(Problem): The answer must be an exact copy of the records, with every picture removed.

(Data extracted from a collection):
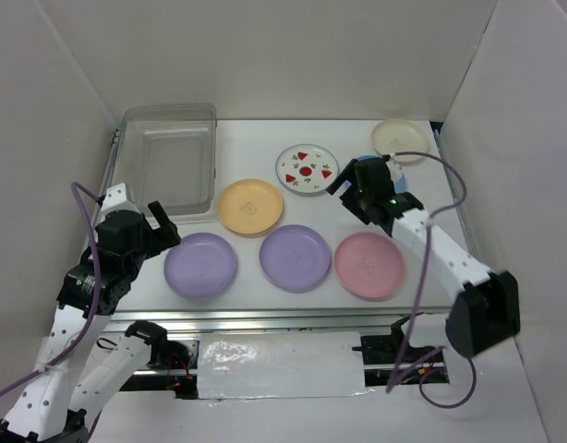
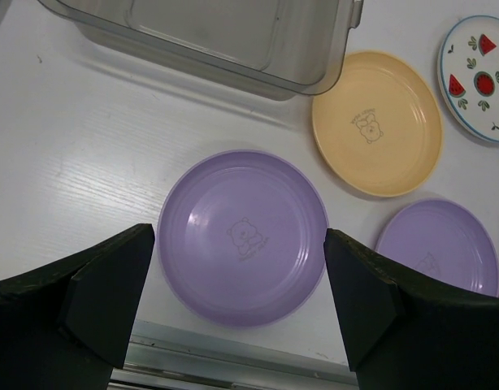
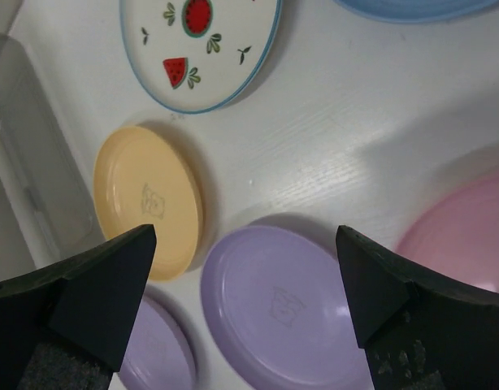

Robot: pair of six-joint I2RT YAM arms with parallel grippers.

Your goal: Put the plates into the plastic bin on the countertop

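Observation:
Several plates lie on the white countertop (image 1: 256, 138): a lilac plate (image 1: 200, 265) at the front left, a second lilac one (image 1: 295, 257), a pink one (image 1: 368, 265), a yellow-orange one (image 1: 250, 206), a strawberry-marked white one (image 1: 307, 170) and a cream one (image 1: 401, 138). A blue plate (image 3: 412, 6) shows at the top of the right wrist view. The clear plastic bin (image 1: 168, 157) stands at the back left, nothing in it. My left gripper (image 2: 237, 231) hangs open over the left lilac plate (image 2: 243, 236). My right gripper (image 3: 245, 229) is open above the middle lilac plate (image 3: 290, 309).
White walls close in the left, back and right sides. A metal rail (image 1: 265, 318) runs along the front edge. The right arm's cable (image 1: 450, 185) loops above the back right corner.

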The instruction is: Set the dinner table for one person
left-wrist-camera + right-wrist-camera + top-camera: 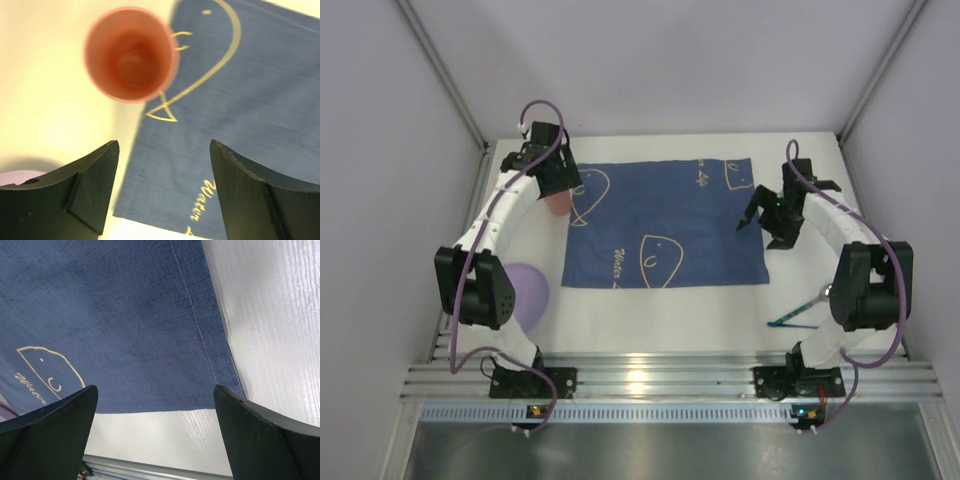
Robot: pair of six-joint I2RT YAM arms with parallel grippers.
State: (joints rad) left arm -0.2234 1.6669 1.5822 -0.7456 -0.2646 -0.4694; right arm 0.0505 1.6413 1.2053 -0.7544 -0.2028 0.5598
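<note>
The cloth (665, 225) is lying flat across the middle of the tabletop (650, 310), reaching toward the far edge. A cup (131, 54) is standing upright at the cloth's left edge, toward the far-left corner, with the left hand (164, 145) hanging above it, while the right hand (155, 390) is hanging over the cloth's right edge. A plate (532, 290) is lying toward the near-left corner, partly under the left arm, and cutlery (798, 315) is lying toward the near-right corner, both behind the rail (660, 378) running along the near edge.
</note>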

(Final answer):
Robot: pair of six-joint I2RT YAM arms with parallel grippers.

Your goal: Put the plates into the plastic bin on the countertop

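Observation:
Several plates lie on the white countertop (image 1: 256, 138): a lilac plate (image 1: 200, 265) at the front left, a second lilac one (image 1: 295, 257), a pink one (image 1: 368, 265), a yellow-orange one (image 1: 250, 206), a strawberry-marked white one (image 1: 307, 170) and a cream one (image 1: 401, 138). A blue plate (image 3: 412, 6) shows at the top of the right wrist view. The clear plastic bin (image 1: 168, 157) stands at the back left, nothing in it. My left gripper (image 2: 237, 231) hangs open over the left lilac plate (image 2: 243, 236). My right gripper (image 3: 245, 229) is open above the middle lilac plate (image 3: 290, 309).
White walls close in the left, back and right sides. A metal rail (image 1: 265, 318) runs along the front edge. The right arm's cable (image 1: 450, 185) loops above the back right corner.
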
The instruction is: Set the dinner table for one person
left-wrist-camera + right-wrist-camera + top-camera: 
Robot: pair of six-joint I2RT YAM arms with parallel grippers.
State: (joints rad) left arm -0.2234 1.6669 1.5822 -0.7456 -0.2646 -0.4694; right arm 0.0505 1.6413 1.2053 -0.7544 -0.2028 0.5598
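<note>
The cloth (665, 225) is lying flat across the middle of the tabletop (650, 310), reaching toward the far edge. A cup (131, 54) is standing upright at the cloth's left edge, toward the far-left corner, with the left hand (164, 145) hanging above it, while the right hand (155, 390) is hanging over the cloth's right edge. A plate (532, 290) is lying toward the near-left corner, partly under the left arm, and cutlery (798, 315) is lying toward the near-right corner, both behind the rail (660, 378) running along the near edge.
</note>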

No further output is required.